Q: What did you do differently as a result?
A: I had been eating 200 calories an hour as my standard for a long workout. And the AI and the blood glucose indicated that was nowhere near enough. My blood sugar was spiking and then crashing. I got more fatigued as it crashed. And it could correlate that with my heart rate and my power output. The insight is I’ve got to eat more than I thought to keep an even sugar level on a long workout.
Q: Do you think LLMs could act as agents for you, where it’s not just giving you information about your trip, but booking the tickets and hotels.
A: That’s a world that we’re starting to think about. What if I have an agent who knows my preferences? And I’d say to my agent, which maybe it’s an app on my phone, ‘I need to fly to New York, on Tuesday, the 23rd. I don’t want to leave before 8am or after 10am. And I want a window seat. Pick my flight, please. I’m willing to pay $1,000 for business class.’ And it’ll figure it out. There’s no reason that can’t happen.
Q: What’s the limitation? Why haven’t we seen it yet?

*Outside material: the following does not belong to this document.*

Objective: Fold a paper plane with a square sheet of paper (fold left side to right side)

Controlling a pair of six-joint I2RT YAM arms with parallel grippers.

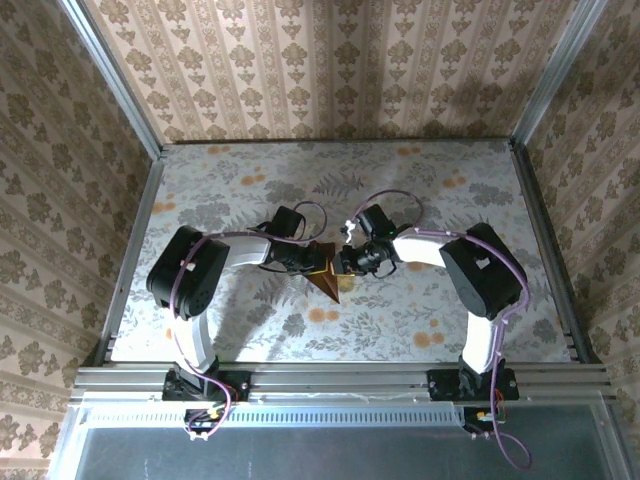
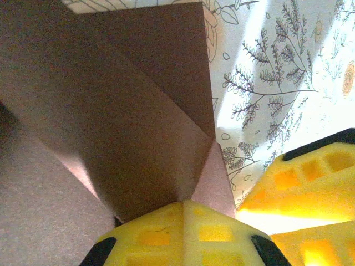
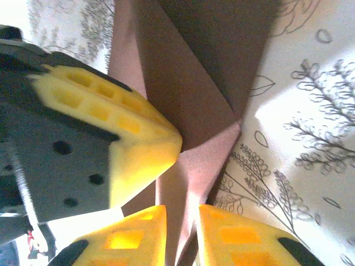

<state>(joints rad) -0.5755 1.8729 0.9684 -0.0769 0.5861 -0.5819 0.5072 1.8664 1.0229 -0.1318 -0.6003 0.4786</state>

A: Costs. They have to train on a corpus of information. And the way they’re doing it now, it’s relatively time limited. It’s not in real time. But if the machines were fast enough and they had enough data, they could do it in real time. It’s a little like Google in the early days. Google used to crawl like every third day. But it just was a matter of machine limitations and cost. Timeliness used to be a huge thing for Google. We called it freshness.
That’s just a question of freshness for ChatGPT. And that’ll get solved.
Q: How are you using AI and where do you start your searches?
A: I still start on Google because Google is ubiquitous and easy to get to. With ChatGPT, you have to sign in. It’s still a little bit of a pain. It’s slow sometimes. But if I have a more complex question. Here’s an example. I was looking at a new car and I was trying to figure out what a snow tire is. What qualifies as a snow tire and allows you to go on the roads without chains in California?
I threw that into Google. I couldn’t find the answer. So I went to ChatGPT. It helped me understand what qualifies as a snow tire and it explained very clearly. I’ve also asked it to give me cycling routes. You can say ‘I want to go 50 miles, only paved roads, low traffic. Where should I go?’